▶ Task item: Please report the number of lines in the entries below that contain "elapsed", with nothing added.

▶ Available records:

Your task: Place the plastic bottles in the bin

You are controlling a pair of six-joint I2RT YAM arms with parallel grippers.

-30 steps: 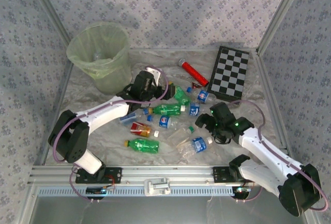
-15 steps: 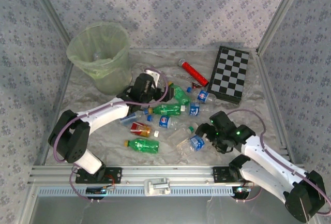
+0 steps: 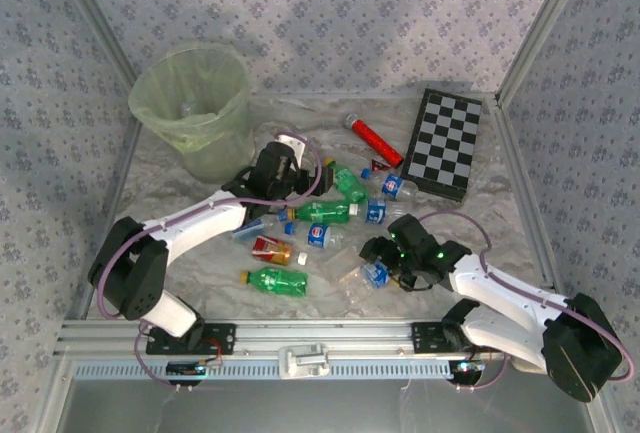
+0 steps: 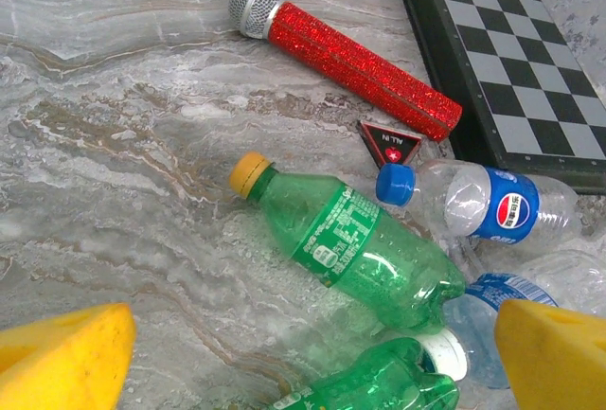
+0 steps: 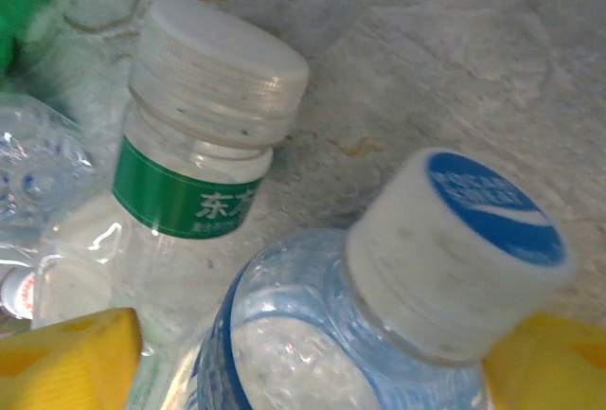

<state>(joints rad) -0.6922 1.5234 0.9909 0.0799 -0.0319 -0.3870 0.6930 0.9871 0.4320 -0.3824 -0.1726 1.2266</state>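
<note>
Right arm (image 3: 500, 293) has swung inward; we are finding the right gripper (image 5: 303, 363) straddling a clear plastic bottle w/ blue label, blue-white cap (image 5: 360, 334), lying near-centre on the table (image 3: 500, 223), jaws apart, nothing clamped yet. Left gripper (image 4: 308, 358) is hanging wide open, empty, over a green orange-capped bottle (image 4: 365, 249). Grasp step in hand, we are judging; next: close, lift, carry to the pale-green translucent bin (image 3: 215, 143) far-left.

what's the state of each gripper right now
left gripper: open, holding nothing
right gripper: either side of the blue-topped bottle, cannot tell if gripping
</note>
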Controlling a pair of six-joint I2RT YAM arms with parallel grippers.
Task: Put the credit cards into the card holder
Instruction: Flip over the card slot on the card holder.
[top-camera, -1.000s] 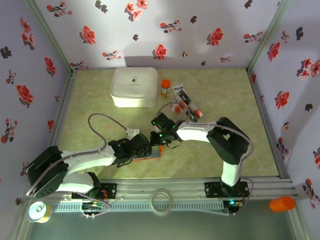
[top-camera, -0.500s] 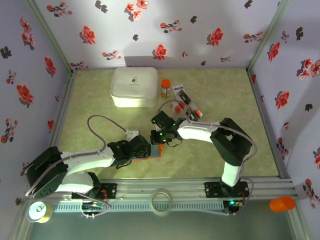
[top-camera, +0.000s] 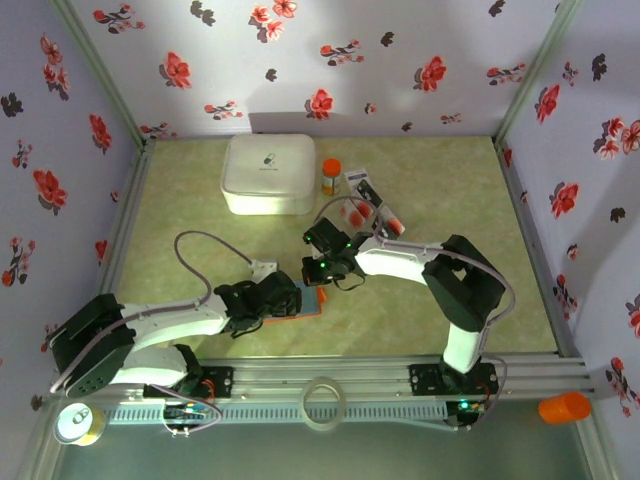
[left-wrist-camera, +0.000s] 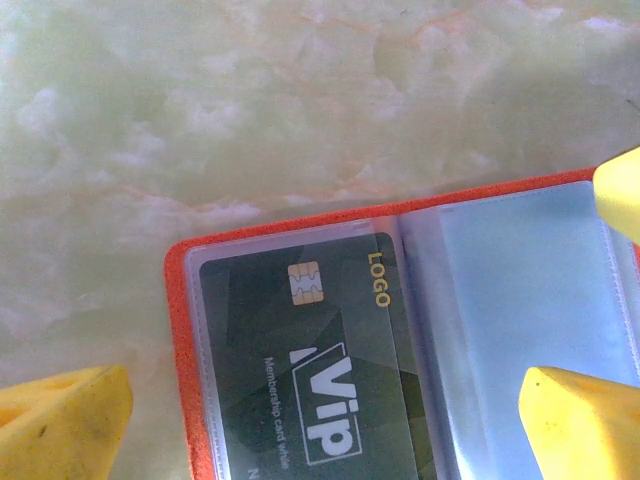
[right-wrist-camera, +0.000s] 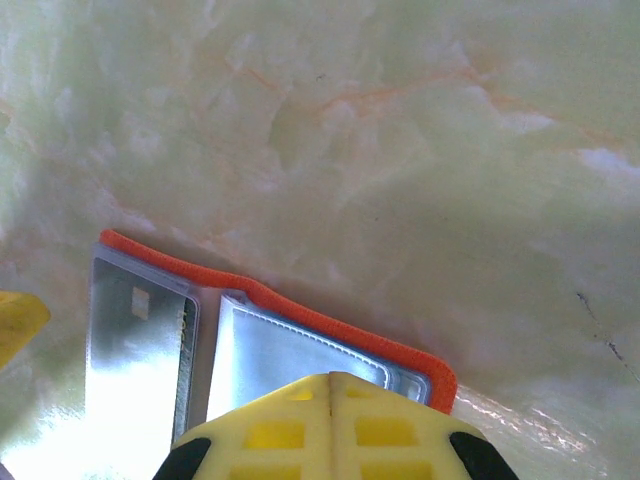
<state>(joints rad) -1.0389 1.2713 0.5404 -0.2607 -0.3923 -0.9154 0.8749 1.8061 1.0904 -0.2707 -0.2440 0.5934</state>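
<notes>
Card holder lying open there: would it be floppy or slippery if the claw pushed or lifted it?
Probably floppy: the holder lies open flat, with thin clear sleeves. It likely slides easily, as the table looks smooth and glossy. The card in one sleeve should stiffen that half a little.

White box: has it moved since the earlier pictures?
No. The white box sits where it did, against the back edge of the table.

left arm (top-camera: 170, 320): white links and black joints are seen, grey cable (top-camera: 195, 245) looped at its 12 o'clock | right arm (top-camera: 400, 262): white links, black joints, green light (top-camera: 322, 265) | bases (top-camera: 455, 380): black, at 6 o'clock | left fingers (left-wrist-camera: 62, 425): yellow | right fingers (right-wrist-camera: 290, 430): yellow, square recesses, black corners
</notes>
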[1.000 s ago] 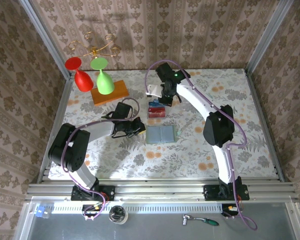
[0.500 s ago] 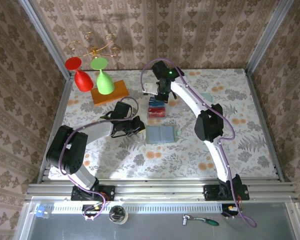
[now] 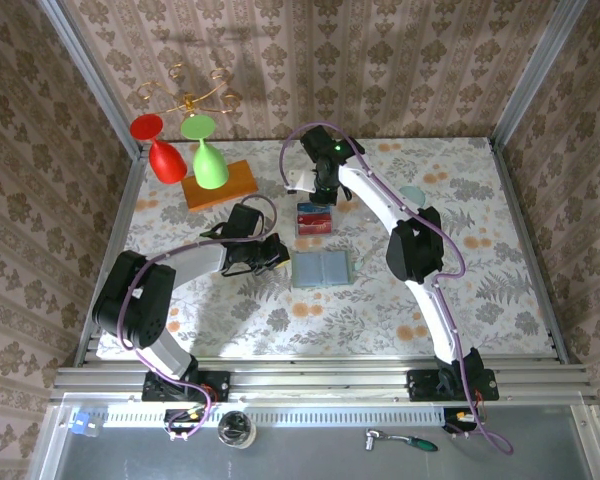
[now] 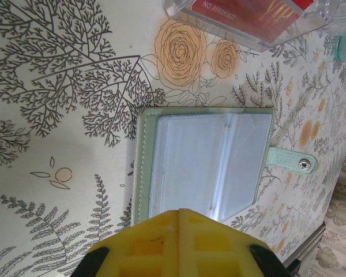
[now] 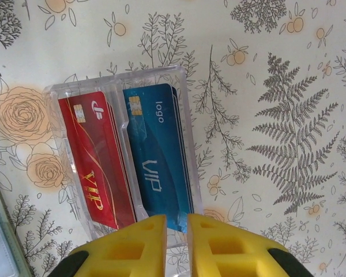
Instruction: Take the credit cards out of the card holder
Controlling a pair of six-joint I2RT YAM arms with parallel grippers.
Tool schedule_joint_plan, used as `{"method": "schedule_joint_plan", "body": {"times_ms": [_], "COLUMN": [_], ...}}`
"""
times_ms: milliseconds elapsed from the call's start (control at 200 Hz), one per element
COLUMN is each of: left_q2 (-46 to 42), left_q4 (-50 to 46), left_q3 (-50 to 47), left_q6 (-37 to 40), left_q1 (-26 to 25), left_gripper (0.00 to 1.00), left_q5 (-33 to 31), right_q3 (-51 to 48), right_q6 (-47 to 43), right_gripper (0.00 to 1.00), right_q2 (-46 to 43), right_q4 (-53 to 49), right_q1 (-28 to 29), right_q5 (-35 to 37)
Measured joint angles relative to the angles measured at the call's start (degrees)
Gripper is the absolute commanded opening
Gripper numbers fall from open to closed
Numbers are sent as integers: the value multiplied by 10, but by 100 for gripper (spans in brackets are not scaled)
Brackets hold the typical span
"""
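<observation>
The card holder point(image 3: 320, 268) point(image 4: 205, 164) lies open and flat on the table, pale green with its snap tab point(image 4: 291, 161) out to one side. My left gripper point(image 3: 277, 255) point(image 4: 180, 210) is shut at the holder's near edge, with nothing between its fingers. A clear tray point(image 3: 313, 218) point(image 5: 187, 133) holds the credit cards: a red card point(image 5: 98, 156) and a blue card point(image 5: 155, 144) side by side. My right gripper point(image 3: 325, 190) point(image 5: 176, 222) hovers over the blue card's near end, its fingers a narrow gap apart and empty. The tray's red card point(image 4: 248, 11) also shows beyond the holder.
An orange wooden block point(image 3: 220, 185) carries a red goblet point(image 3: 165, 150) and a green goblet point(image 3: 208, 155) at the back left, below a gold stand point(image 3: 185, 95). A translucent teal cup point(image 3: 413, 193) sits right of the tray. Walls close in the table.
My right arm has swung left and settled over the tray, and its fingers have parted slightly. The left arm and the card holder have not moved.
</observation>
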Motion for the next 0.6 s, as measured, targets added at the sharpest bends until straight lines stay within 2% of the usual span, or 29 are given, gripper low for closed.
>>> {"method": "schedule_joint_plan", "body": {"times_ms": [125, 305, 600], "left_q2": [0, 0, 3], "left_q4": [0, 0, 5], "left_q3": [0, 0, 0], "left_q6": [0, 0, 0], "left_q1": [0, 0, 0], "left_gripper": [7, 7, 5], "left_q5": [0, 0, 2], "right_q3": [-19, -102, -291], "right_q6": [18, 78, 261], "right_gripper": [19, 17, 11], "right_q2": [-9, -59, -182], "right_q4": [17, 66, 178], "right_q1": [0, 0, 5], "right_q5": [3, 2, -42]}}
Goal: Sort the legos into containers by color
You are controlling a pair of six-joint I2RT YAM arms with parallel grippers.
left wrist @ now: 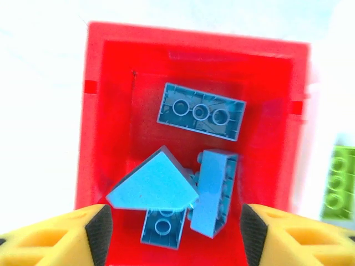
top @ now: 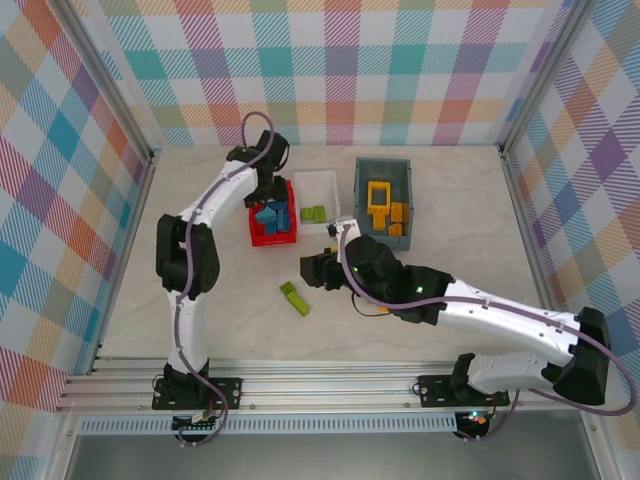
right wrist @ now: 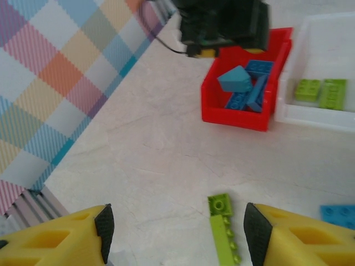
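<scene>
My left gripper (top: 268, 195) (left wrist: 173, 233) hangs open over the red container (top: 256, 238) (left wrist: 194, 33). Several blue legos (left wrist: 201, 111) (top: 272, 217) lie loose in that container, and none is between the fingers. My right gripper (top: 312, 270) (right wrist: 175, 233) is open low above the table. A lime green lego (right wrist: 224, 233) (top: 294, 298) lies on the table just inside its right finger. The white container (top: 318, 180) (right wrist: 316, 117) holds two lime legos (right wrist: 320, 91). The grey container (top: 362, 195) holds yellow and orange legos, among them a square frame (top: 379, 193).
One blue lego (right wrist: 338, 213) lies on the table to the right of my right gripper. The three containers stand side by side at mid table. Plaid walls close off the left, back and right. The left arm's wrist (right wrist: 222, 25) hangs over the red container's far end.
</scene>
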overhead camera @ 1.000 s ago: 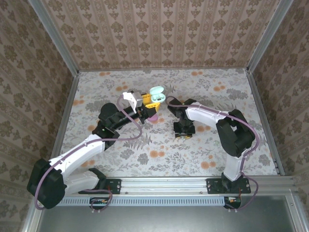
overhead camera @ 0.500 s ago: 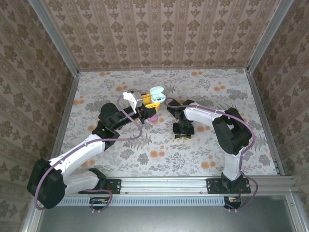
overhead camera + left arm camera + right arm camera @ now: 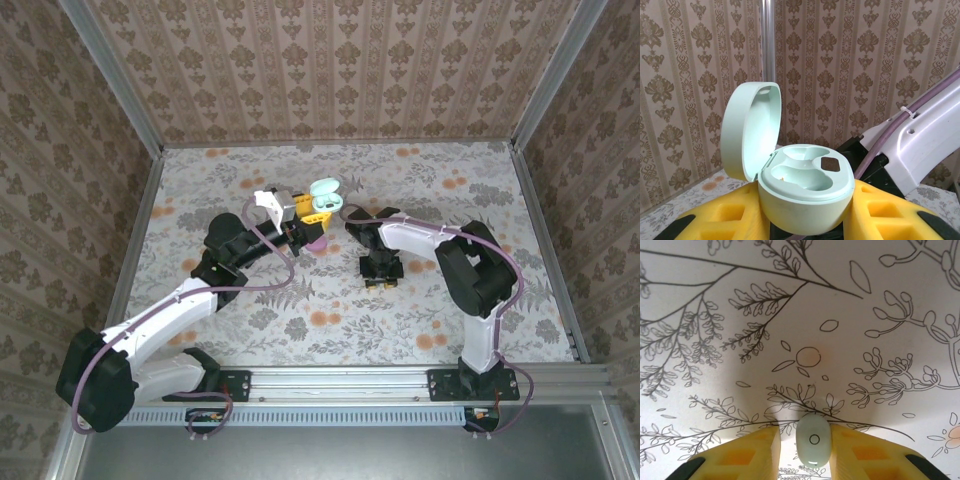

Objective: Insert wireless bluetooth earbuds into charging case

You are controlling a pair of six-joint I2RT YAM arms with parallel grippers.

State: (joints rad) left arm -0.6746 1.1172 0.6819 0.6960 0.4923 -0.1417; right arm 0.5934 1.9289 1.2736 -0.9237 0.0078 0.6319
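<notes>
The left gripper (image 3: 309, 217) clamps the mint-green charging case (image 3: 805, 200), lid open toward 10 o'clock. At 5 o'clock from it, the right gripper (image 3: 806, 450) points down at the table (image 3: 740, 300), its jaws slightly apart astride a pale earbud (image 3: 813, 440), a gap showing at the earbud's 9 o'clock side

- pale mint-green oval charging case (image 3: 805, 197): smooth plastic, matt with a soft sheen, lid and cup alike; a small dark matt patch sits inside the cup;
- small pale mint-green oval earbud (image 3: 813, 440): smooth, glossy plastic with a bright glint;
- yellow pads (image 3: 725, 217) of the left tool (image 3: 802, 202): matt and faintly grainy; foam or moulded plastic, cannot tell which;
- worktop (image 3: 740, 315): flat matt covering printed with flowers; paper or cloth, unclear;
- white arm shell (image 3: 920, 145): smooth, semi-gloss plastic;
- grey frame rail (image 3: 340, 380): dull brushed metal
</notes>
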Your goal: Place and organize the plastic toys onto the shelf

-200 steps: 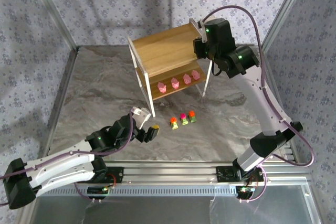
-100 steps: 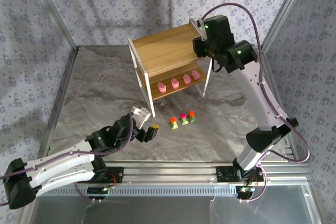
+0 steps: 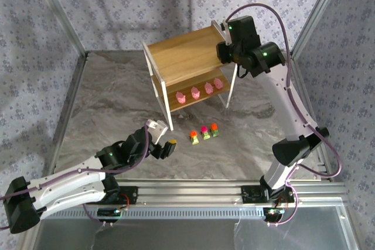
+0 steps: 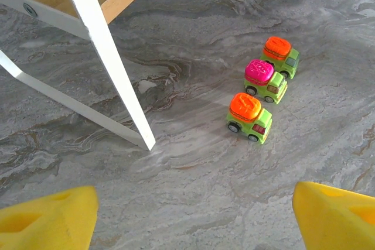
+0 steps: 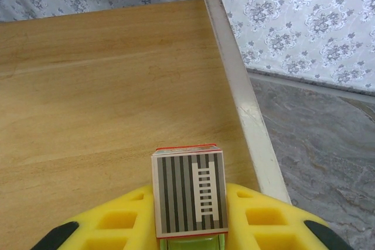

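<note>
The shelf [image 3: 184, 57] stands at the back of the table, with several pale-pink figures [image 3: 199, 92] in a row on its lower tier. My right gripper [image 3: 225, 48] hangs over the top board's right end. It is shut on a green toy truck [image 5: 188, 197] with a grey striped ladder top, just above the wood [image 5: 105, 86] beside the white frame rail [image 5: 234, 80]. Three more trucks [image 3: 204, 133] stand in a row on the table: orange-topped [image 4: 250, 118], magenta-topped [image 4: 265, 80], orange-topped [image 4: 280, 55]. My left gripper [image 4: 196, 218] is open and empty, low over the table short of them.
The shelf's white front leg [image 4: 108, 57] slants down to the table left of the trucks, close to my left gripper. Metal enclosure posts and patterned walls [image 3: 70, 33] bound the marble table on the left, back and right.
The right arm's elbow has swung slightly right while its gripper stays over the shelf's top right end with the truck. The left arm has not moved.
</note>
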You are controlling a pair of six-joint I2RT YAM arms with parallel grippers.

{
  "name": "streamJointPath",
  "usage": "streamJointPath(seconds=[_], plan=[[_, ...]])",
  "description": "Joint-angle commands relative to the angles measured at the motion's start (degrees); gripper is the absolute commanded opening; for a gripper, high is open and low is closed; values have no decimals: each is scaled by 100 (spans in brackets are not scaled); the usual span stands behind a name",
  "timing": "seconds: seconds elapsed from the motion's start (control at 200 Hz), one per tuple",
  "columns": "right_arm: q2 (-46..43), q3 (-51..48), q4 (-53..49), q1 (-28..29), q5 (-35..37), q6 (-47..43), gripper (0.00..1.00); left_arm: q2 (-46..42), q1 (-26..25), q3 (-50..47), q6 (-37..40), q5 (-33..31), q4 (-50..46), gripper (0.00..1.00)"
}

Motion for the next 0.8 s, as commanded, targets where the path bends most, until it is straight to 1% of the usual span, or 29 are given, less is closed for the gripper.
streamJointPath(seconds=[0.0,0.27,0.345,0.795], plan=[[104,258,-153,-42,-113,-2,28,-69,-43,8,-17,-104,-29,86],[145,259,-179,-48,-73,-6,32,-105,-45,6,-19,-91,-30,86],[141,241,-176,-53,-55,-10,34,-96,-43,7,-17,-93,-30,86],[184,235,-190,-69,-50,-37,37,-34,-43,15,-17,-67,1,86]])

▶ Expected answer: 2